Le reggae mémoriel de Benja Rutabana

Le reggae mémoriel de Benja Rutabana
Benja Rutabana © DR

Avril 1994, le Rwanda bascule dans l’horreur du génocide tutsi. Vingt ans après, l’exilé Benja Rubatana relance sa carrière avec Amnesia, un album dans la tradition du reggae africain, au croisement de la politique et du sociétal.

La vie de Benjamin Rutabana dépasse l’entendement. Même les mots les plus forts semblent tout à coup insipides, complètement disproportionnés pour raconter ce qu’il a vécu, ou plutôt traversé, tel un funambule au dessus d’un lac de flammes.
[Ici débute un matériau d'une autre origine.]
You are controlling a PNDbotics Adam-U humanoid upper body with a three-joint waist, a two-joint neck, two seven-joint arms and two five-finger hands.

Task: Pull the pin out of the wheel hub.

De son passage en prison en 1990 à sa détention dix ans plus tard pour les mêmes raisons de paranoïa ambiante, en passant par son engagement au sein des Forces patriotiques rwandaises durant le conflit qui a ravagé son pays, tout s’inscrit d’abord dans une violence sans nom, gratuite et surtout omniprésente.

En ce mois d’avril, vingt ans se seront écoulés depuis l’horreur et ses 800.000 morts en 100 jours. Pour ce fils de pasteur exilé en France, et aujourd’hui âgé de 44 ans, l’essentiel est d’abord que cet épisode si douloureux ne s’efface pas trop vite des mémoires. D’où le titre de son quatrième album, Amnesia, commercialisé alors qu’il publie parallèlement un ouvrage poignant intitulé De l’enfer à l’enfer.

Je constate qu’il y a une forme d’oubli de la part de mes compatriotes, mais aussi de la part de la communauté internationale qui cherche juste à mettre les points et les virgules sur ce génocide”, estime celui qui a signé des chansons très populaires parmi la jeunesse rwandaise, véritables hymnes de la "révolution"… sans que l’on sache alors qu’il en était l’auteur !

S’il avait proposé ces compositions, lorsqu’il s’était enrôlé dans les troupes du FPR, c’était surtout pour échapper à la corvée de ramassage de bois de chauffage ! De cette carrière au pays, Ben a ressuscité Isengesho (The Prayer), paru à l’origine sur son premier disque Imbaraga Z’urukundo en 2001.

A l’époque, sa base musicale est assurée par des programmations. Ce n’est qu’à partir du Retour d’Imana en 2007 qu’il a fait jouer ses morceaux par de vrais instruments. L’attention qu’il espérait susciter en France à ce moment-là ne s’est pas manifestée. Il a fallu surmonter la déception. Mettre la musique de côté.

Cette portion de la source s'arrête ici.